TALES OF DEATH, MURDER, AND REVENGE

A bit less humor than past collections, but fans will enjoy the grue. (Short stories/horror. 11-16)

Prolific novelist and short story writer Lubar offers up a baker’s dozen of stories too gruesome for his six (so far) Weenies collections.

A sadistic gym teacher pushes a student with asthma until she’s sent to the hospital, and the girl’s friends exact revenge by forcing the teacher to run the track with a bag over her head.
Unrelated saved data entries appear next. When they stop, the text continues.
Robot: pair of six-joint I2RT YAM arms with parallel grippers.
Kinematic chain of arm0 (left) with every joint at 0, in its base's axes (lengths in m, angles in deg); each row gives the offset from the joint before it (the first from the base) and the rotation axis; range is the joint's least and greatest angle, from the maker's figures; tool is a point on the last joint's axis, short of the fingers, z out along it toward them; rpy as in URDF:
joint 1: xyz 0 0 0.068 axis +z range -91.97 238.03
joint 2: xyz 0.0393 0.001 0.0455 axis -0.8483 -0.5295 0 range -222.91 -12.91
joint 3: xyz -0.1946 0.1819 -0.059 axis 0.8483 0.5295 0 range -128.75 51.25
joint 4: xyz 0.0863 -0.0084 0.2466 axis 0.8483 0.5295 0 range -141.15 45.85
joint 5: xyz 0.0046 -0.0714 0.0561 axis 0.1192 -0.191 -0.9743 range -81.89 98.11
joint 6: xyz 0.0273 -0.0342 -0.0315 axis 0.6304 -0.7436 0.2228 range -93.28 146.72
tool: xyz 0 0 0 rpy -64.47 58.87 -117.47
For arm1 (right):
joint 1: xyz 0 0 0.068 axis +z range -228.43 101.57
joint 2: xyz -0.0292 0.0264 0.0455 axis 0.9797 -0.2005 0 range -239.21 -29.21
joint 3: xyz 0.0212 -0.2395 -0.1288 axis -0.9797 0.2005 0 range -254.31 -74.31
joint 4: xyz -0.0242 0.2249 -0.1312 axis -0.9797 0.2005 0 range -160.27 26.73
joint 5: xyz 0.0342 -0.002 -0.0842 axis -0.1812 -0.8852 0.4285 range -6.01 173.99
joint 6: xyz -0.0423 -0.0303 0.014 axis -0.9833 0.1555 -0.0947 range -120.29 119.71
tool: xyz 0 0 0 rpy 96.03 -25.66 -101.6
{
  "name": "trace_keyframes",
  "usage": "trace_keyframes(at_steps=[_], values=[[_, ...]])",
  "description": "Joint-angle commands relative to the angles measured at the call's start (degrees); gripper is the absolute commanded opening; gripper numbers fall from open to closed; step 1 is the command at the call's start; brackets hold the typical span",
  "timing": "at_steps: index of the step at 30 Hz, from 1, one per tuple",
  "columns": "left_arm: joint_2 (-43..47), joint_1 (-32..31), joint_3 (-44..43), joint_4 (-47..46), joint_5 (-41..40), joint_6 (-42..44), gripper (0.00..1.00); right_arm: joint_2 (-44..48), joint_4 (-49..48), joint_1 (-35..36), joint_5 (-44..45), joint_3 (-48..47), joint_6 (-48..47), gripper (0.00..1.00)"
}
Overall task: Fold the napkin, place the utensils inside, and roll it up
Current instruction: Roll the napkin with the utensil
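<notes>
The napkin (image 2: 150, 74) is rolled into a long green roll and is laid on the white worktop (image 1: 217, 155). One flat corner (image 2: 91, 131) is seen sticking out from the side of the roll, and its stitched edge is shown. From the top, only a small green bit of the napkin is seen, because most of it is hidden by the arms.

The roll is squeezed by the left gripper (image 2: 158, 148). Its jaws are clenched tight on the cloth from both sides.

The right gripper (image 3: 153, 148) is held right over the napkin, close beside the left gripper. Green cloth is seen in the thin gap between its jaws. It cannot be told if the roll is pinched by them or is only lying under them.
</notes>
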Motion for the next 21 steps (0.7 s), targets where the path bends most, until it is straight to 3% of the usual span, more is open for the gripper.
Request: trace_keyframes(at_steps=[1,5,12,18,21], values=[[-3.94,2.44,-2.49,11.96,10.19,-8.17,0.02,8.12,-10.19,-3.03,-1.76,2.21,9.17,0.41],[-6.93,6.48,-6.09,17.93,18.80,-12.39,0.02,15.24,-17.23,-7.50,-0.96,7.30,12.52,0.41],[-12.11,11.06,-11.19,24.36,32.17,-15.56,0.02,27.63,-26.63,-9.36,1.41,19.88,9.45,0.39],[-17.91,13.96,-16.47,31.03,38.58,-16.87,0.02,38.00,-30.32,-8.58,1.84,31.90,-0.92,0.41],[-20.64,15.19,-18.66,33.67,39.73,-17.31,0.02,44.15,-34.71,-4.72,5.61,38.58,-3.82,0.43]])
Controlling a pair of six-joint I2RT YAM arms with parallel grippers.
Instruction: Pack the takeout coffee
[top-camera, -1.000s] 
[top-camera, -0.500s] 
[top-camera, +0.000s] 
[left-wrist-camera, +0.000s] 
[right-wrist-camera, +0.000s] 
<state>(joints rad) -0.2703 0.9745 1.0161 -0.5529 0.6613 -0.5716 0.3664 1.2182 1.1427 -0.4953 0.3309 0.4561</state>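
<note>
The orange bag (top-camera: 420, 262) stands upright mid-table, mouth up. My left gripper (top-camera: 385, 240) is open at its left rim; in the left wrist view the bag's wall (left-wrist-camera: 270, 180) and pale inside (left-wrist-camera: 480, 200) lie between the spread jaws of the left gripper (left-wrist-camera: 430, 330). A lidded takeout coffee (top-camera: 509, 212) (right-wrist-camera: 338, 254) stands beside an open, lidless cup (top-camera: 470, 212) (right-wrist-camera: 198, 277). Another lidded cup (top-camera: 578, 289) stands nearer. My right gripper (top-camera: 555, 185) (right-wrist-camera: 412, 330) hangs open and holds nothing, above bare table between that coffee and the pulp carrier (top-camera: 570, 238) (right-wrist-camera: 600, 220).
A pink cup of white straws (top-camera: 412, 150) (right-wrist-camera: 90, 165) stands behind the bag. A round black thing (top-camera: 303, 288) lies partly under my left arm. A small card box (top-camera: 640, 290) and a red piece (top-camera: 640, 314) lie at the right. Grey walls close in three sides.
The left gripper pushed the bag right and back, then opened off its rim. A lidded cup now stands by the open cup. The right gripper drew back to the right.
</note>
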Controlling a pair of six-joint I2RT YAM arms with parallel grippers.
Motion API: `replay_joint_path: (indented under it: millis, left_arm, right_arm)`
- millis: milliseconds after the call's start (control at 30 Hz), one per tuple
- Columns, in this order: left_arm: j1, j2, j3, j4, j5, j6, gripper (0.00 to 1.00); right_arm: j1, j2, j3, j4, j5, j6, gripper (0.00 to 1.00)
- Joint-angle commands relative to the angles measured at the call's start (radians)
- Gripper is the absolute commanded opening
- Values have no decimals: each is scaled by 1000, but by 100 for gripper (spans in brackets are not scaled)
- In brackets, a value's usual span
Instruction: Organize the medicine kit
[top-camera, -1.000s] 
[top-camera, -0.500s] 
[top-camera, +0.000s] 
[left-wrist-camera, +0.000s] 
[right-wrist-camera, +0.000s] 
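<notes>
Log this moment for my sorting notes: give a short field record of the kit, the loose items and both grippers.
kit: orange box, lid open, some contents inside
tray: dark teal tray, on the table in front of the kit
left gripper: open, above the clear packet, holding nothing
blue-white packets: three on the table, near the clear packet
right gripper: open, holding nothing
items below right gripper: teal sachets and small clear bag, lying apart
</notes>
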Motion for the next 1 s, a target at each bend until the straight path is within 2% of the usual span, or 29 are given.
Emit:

Two young teens are caught in a late-night convenience-store robbery. When the masked gunmen take the boys hostage, one of the boy uses a startling, literally bloody power to turn the tables. A young couple tries to stow away on a cruise ship for a free vacation but find they have boarded Pyre Cruise Lines rather than Pace Cruise Lines...and you can guess what happens next. When a teen lets a nerdy (and annoying) classmate drown in a local quarry instead of helping, he finds every molecule of water out for revenge. In an author’s note, Lubar states the stories herein are “not…for children”: They are “too dark, too heartless, or...too evil, for [his] young readers”—which, of course, will make them all the more attractive to his Weenie audience. Sophisticated readers or those well-versed in Lubar’s usual twists will see several endings coming, and a few entries show their age technologically (an element also discussed in the author’s note).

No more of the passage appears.